* **WHAT THE EXERCISE ASKS**: Please print the full listing below exactly, but not the pictures in it.

* **DATA SECTION**:
┄┄┄┄┄┄┄┄┄┄┄┄┄┄┄┄┄┄┄┄
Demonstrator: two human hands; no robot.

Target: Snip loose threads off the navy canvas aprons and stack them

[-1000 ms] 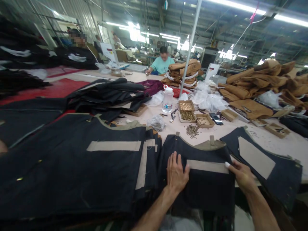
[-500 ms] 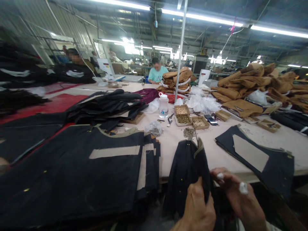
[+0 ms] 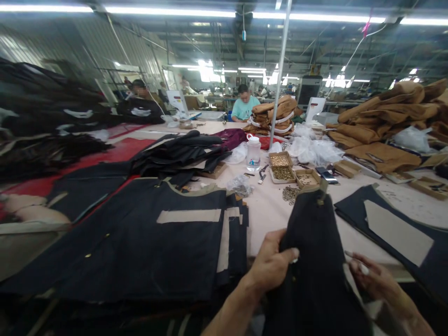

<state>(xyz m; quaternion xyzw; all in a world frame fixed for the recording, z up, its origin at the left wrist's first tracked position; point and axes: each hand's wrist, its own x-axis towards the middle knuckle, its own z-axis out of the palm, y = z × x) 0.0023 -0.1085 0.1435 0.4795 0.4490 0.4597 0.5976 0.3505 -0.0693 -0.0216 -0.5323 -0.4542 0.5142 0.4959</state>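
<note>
A dark navy fabric piece (image 3: 317, 261) with a beige-bound edge hangs folded in front of me at the table's edge. My left hand (image 3: 271, 261) grips its left side, the thumb lying over the front. At the right edge, my right hand (image 3: 374, 277) has its bent fingers closed on the beige-edged cloth. White wrapping shows on fingers of both hands. A small metal fitting (image 3: 320, 201) sits near the top of the piece. To the left lies a stack of similar dark pieces (image 3: 140, 252) with beige strips and brass-coloured studs.
Beyond are boxes of small metal parts (image 3: 283, 173), a loose heap of rings (image 3: 290, 195), a water bottle (image 3: 253, 154) and a metal pole (image 3: 281, 74). Another dark piece (image 3: 381, 224) lies right. A co-worker's arm (image 3: 35, 210) reaches in at left; another person (image 3: 245, 105) sits opposite.
The view has swung left. My left hand has shifted to the left side of the fabric piece, and my right hand is now at its right edge. The piece shows more broadly.
</note>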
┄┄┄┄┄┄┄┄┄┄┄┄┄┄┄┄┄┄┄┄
* **RESULT FOR THIS TASK**:
Demonstrator: two human hands; no robot.

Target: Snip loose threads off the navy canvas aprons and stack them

[-1000 ms] 
[-500 ms] 
[+0 ms] 

<state>(xyz m; quaternion xyzw; all in a world frame fixed for the recording, z up, its origin at the left wrist's first tracked position; point and axes: each hand's wrist, its own x-axis towards the middle knuckle, its own z-axis out of the palm, y = z × x) 0.0023 -0.1085 0.1435 0.4795 0.4490 0.4597 0.5976 0.3505 -0.0693 -0.0216 -0.5323 -0.4542 0.5142 0.4959</state>
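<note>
A dark navy fabric piece (image 3: 317, 261) with a beige-bound edge hangs folded in front of me at the table's edge. My left hand (image 3: 271, 261) grips its left side, the thumb lying over the front. At the right edge, my right hand (image 3: 374, 277) has its bent fingers closed on the beige-edged cloth. White wrapping shows on fingers of both hands. A small metal fitting (image 3: 320, 201) sits near the top of the piece. To the left lies a stack of similar dark pieces (image 3: 140, 252) with beige strips and brass-coloured studs.
Beyond are boxes of small metal parts (image 3: 283, 173), a loose heap of rings (image 3: 290, 195), a water bottle (image 3: 253, 154) and a metal pole (image 3: 281, 74). Another dark piece (image 3: 381, 224) lies right. A co-worker's arm (image 3: 35, 210) reaches in at left; another person (image 3: 245, 105) sits opposite.
The view has swung left. My left hand has shifted to the left side of the fabric piece, and my right hand is now at its right edge. The piece shows more broadly.
</note>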

Work on the exercise is now finished.